Georges Las Vergnas a choisi de présenter deux livres de la bible juive, dont l’un tranche sur les autres par sa note sensuelle (Le Cantique des Cantiques, «épiphanie de fleurs multicolores et capiteuses»), et l’autre, frondeuse (L’Ecclésiaste, «rose noire sans parfum»).

L’auteur a traduit les deux textes en vers libres, sans numérotation de versets.

Le Cantique des Cantiques

Georges Las Vergnas voit dans le Cantique un poème classique où l’amour d’une jeune fille pour un berger surpasse la puissance d’un roi.

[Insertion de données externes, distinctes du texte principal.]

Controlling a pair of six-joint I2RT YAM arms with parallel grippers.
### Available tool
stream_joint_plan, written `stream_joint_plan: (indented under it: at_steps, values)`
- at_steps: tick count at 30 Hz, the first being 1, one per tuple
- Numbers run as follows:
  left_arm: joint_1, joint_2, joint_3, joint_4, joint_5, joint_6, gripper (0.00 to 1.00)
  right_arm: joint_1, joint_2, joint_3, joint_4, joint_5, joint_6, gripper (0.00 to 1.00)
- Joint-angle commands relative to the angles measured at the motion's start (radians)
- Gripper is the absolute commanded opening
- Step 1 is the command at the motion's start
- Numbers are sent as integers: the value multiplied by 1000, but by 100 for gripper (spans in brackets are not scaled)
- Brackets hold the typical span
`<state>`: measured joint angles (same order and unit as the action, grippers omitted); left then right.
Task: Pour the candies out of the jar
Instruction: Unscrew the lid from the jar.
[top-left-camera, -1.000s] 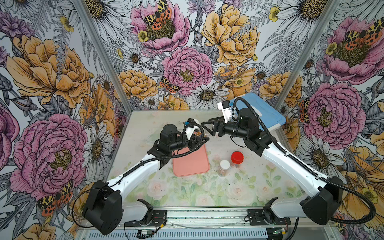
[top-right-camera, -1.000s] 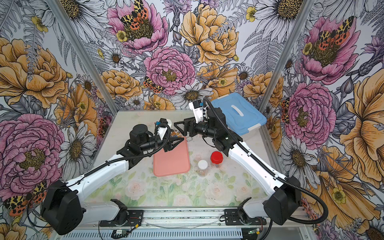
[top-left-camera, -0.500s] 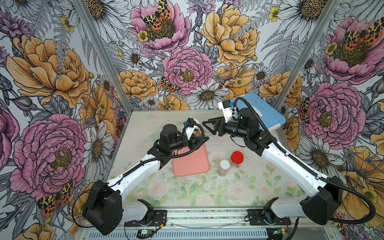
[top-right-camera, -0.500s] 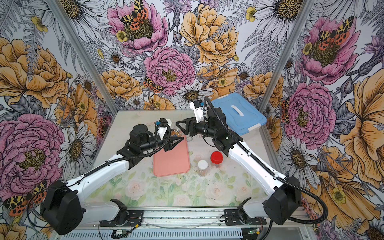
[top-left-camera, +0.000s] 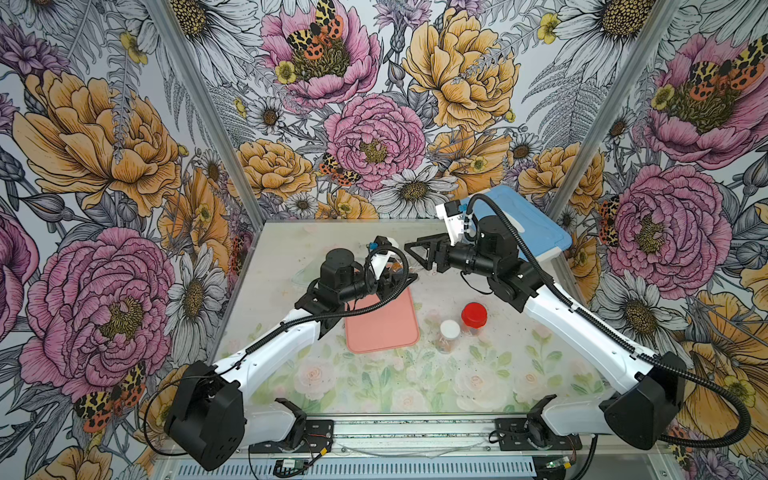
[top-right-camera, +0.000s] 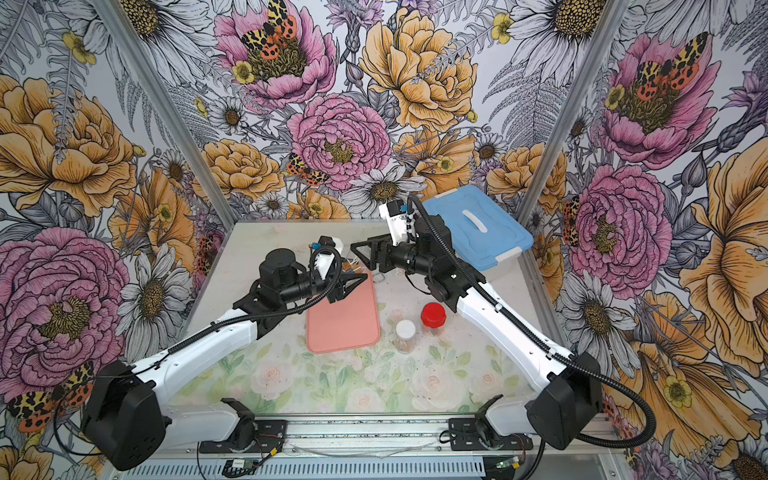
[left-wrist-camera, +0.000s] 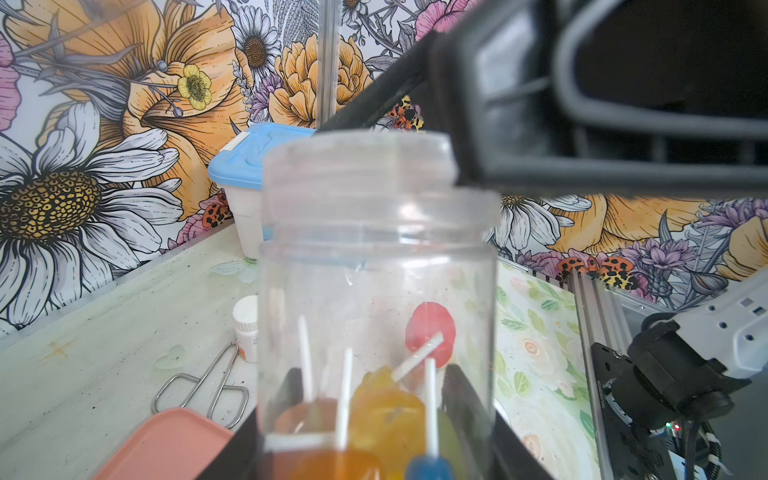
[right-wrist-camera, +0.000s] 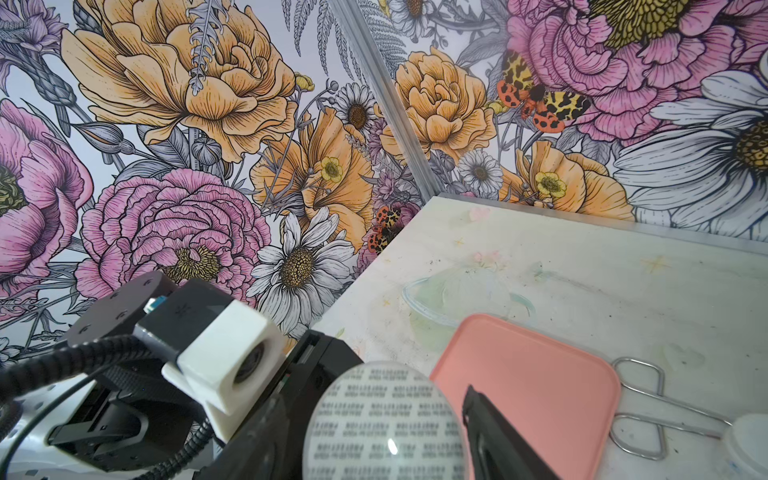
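Note:
My left gripper is shut on the lower part of a clear jar and holds it above the far end of the pink tray. The candies, orange, yellow and blue lollipops on white sticks, lie in the jar's bottom between the fingers. In both top views the jar lies between the two grippers. My right gripper faces the jar's mouth. Its fingers sit against both sides of the clear lid, whose top shows a printed liner. I cannot tell whether the lid is screwed tight.
The pink tray lies mid-table under the left wrist. A white-lidded jar and a red-lidded jar stand to its right. A blue-lidded box fills the far right corner. Metal scissors and a small white-capped bottle lie behind the tray.
The right gripper's jaws have narrowed around the jar's lid. Both arms and the jar stay where they were.

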<state>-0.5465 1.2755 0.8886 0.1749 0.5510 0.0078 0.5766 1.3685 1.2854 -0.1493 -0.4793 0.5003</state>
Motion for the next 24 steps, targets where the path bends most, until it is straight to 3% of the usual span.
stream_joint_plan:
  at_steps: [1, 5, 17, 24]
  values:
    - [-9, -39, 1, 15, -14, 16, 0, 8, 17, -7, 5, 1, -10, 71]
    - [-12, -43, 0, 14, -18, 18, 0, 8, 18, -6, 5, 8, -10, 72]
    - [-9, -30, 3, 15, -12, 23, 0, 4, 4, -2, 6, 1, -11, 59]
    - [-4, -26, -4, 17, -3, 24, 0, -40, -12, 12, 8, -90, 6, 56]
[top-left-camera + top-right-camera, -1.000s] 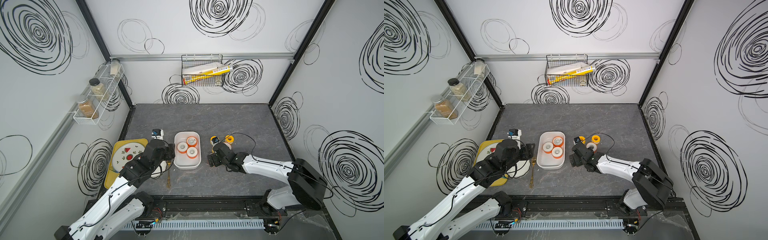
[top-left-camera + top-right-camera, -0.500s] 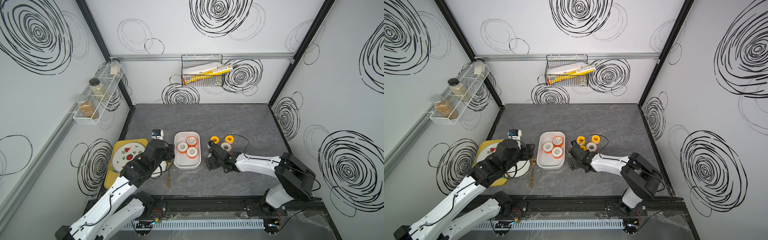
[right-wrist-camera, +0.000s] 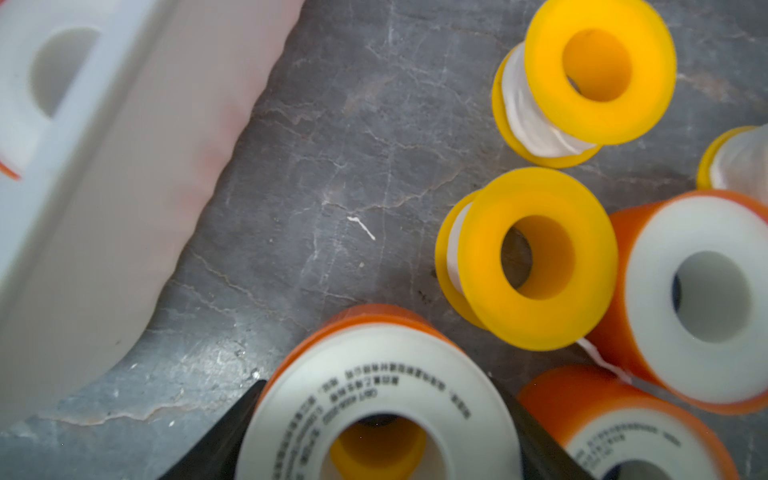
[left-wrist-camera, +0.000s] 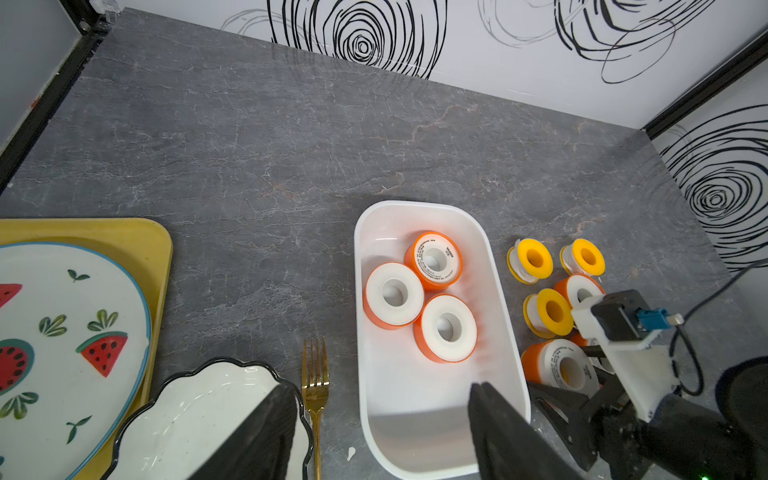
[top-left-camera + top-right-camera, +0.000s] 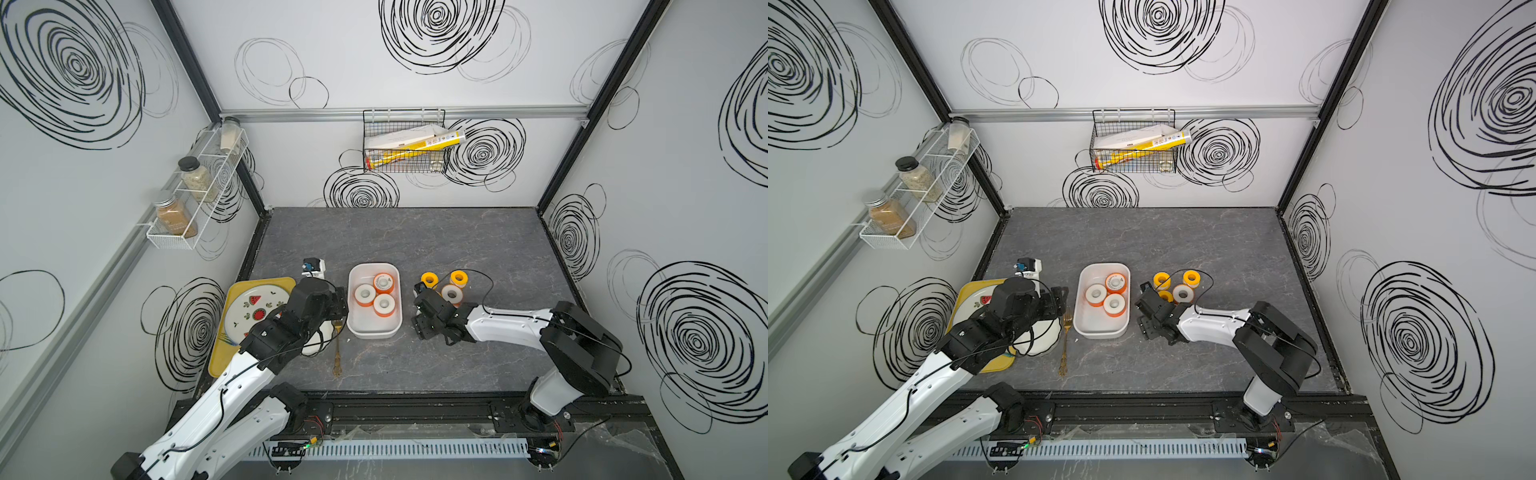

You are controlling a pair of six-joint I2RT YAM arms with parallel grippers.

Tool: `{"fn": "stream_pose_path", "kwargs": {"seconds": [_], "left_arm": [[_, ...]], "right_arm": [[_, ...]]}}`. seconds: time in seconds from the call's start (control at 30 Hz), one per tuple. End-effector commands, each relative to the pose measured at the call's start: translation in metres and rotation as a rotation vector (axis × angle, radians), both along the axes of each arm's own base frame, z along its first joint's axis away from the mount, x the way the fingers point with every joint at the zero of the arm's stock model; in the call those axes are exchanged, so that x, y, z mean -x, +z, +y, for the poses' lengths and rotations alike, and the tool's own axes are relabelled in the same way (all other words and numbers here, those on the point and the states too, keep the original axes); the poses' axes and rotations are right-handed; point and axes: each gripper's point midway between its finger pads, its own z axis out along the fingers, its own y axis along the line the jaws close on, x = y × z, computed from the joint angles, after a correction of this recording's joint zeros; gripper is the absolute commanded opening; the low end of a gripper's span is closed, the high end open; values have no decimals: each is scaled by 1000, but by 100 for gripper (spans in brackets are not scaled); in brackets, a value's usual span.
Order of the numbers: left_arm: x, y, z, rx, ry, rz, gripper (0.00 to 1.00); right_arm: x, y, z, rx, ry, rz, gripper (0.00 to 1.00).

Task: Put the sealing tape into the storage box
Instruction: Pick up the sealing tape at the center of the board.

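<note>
Closing in on roll number four, looked like

Top views: the right pincer (image 5: 422, 322) had shifted frontward a touch since a second before, its opening narrowing from wide; three rolls of sealing tape (image 5: 365, 294) lay in the storage box (image 5: 374, 326). Left wrist: the left pincer (image 4: 380, 388) gaped empty over the box's near end. Right wrist: both jaws hugged an orange roll (image 3: 374, 374), seemingly down on the tabletop (image 3: 332, 166), with three yellow spools (image 3: 536, 257) and two other orange ones beside it, so six outside.

left gripper (image 4: 378, 432): jaws apart, hovering | right gripper (image 3: 378, 440): low, jaws seemingly clamping sealing tape (image 3: 374, 374)
</note>
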Motion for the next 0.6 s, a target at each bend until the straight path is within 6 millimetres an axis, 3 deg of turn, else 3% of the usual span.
{"fn": "stream_pose_path", "kwargs": {"seconds": [0.0, 0.23, 0.57], "left_arm": [[-6, 3, -1, 3, -2, -28, 73], [-7, 2, -1, 2, -3, -20, 72], [-7, 4, 1, 4, 2, -29, 73]], "right_arm": [[-2, 13, 4, -23, -13, -13, 73], [-1, 26, 4, -48, -15, -24, 66], [-2, 63, 4, -95, -11, -70, 66]]}}
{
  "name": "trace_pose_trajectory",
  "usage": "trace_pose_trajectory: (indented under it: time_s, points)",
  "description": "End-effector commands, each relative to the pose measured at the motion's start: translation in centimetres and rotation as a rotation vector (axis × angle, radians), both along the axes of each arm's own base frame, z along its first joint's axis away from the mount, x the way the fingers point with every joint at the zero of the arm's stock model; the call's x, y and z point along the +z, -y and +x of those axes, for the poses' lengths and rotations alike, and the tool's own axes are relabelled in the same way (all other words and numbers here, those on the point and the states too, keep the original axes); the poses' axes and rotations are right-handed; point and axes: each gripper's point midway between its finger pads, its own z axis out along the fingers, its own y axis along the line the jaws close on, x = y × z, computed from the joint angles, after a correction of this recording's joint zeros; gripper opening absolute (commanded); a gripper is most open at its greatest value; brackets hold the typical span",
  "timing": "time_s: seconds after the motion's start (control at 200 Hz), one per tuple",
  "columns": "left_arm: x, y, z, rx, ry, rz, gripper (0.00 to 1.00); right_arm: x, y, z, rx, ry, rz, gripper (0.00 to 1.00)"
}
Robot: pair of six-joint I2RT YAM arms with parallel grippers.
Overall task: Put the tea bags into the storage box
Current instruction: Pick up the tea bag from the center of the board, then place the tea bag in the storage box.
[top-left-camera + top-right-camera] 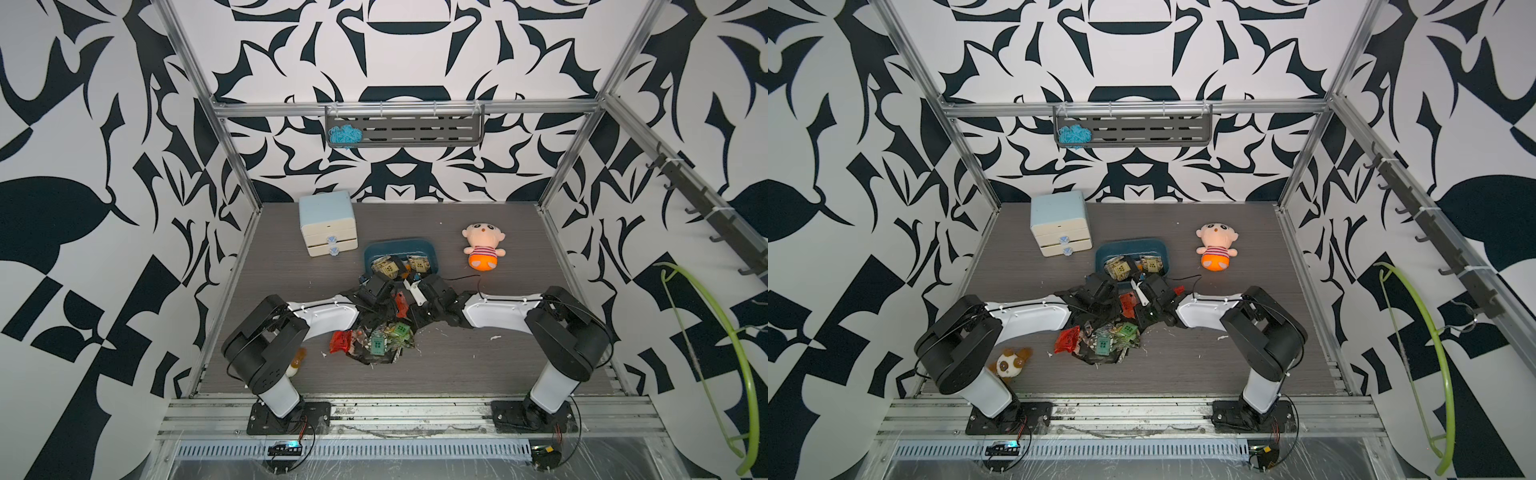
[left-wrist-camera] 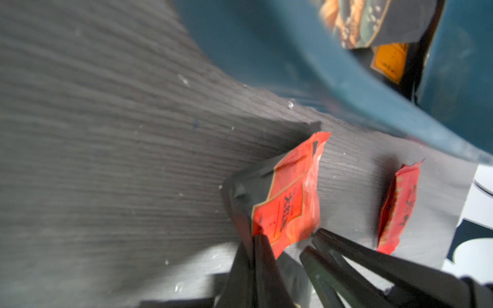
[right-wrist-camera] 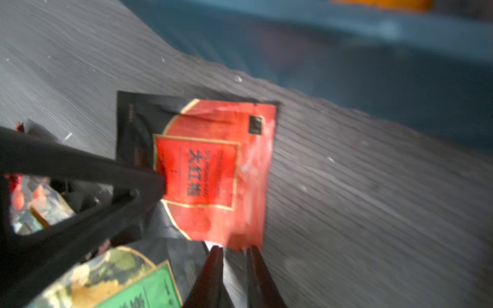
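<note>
Behind tea bags (image 1: 378,340): storage box (image 1: 399,245), flanked by cabinet (image 1: 328,220), doll (image 1: 483,247).

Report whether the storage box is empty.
Not empty: the storage box already holds tea bags, their beige labels showing in both top views.

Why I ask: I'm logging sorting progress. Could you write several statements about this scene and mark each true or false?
1. The storage box already holds tea bags. True.
2. The left tool is shut on a red tea bag. True.
3. The loose pile of tea bags lies behind the box. False: it lies in front of it.
4. The plush doll sits in the box. False: it lies on the table beside it.
</note>
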Motion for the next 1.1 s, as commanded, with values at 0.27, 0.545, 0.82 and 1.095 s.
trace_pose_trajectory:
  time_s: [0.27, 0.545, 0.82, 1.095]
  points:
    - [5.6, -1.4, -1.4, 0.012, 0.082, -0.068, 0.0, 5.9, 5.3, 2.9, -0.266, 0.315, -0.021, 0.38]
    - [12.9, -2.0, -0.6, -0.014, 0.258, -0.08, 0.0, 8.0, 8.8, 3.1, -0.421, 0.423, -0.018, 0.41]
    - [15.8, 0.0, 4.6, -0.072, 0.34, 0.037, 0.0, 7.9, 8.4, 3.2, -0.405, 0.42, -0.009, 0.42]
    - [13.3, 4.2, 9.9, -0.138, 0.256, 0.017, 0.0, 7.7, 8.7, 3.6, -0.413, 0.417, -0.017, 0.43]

Contre Voltaire, qui y voyait une rhapsodie inepte, et d’autres, dont Renan, qui y voyaient un drame scénique, Las Vergnas pense qu’il s’agit d’un drame chanté, plus conforme à la Loi juive qu’une représentation théâtrale.

L’argument du Cantique est de «montrer que la femme ne s’éveille que par l’amour. Née du sommeil de l’homme, d’après l’Écriture, l’aimé seul la tirera de son propre sommeil» (p13)

L’Ecclésiaste

Georges Las Vergnas nous dépeint l’auteur de l’Ecclésiaste en sceptique, pour lequel «Il n’y a rien de nouveau sous le soleil» (I, 9) et «Tout est vanité» (I, 2), et en épicurien («Malheur à l’homme seul!» IV, 10), agnostique, matérialiste, voire existentialiste.

Le traducteur estime que les interpolations rabbiniques sur la prière, les sacrifices ou offrandes rendent le texte incompréhensible: il ne les a pas incluses.

Après cet ouvrage, Georges Las Vergnas terminera son œuvre avec Le célibat polygamique dans le clergé.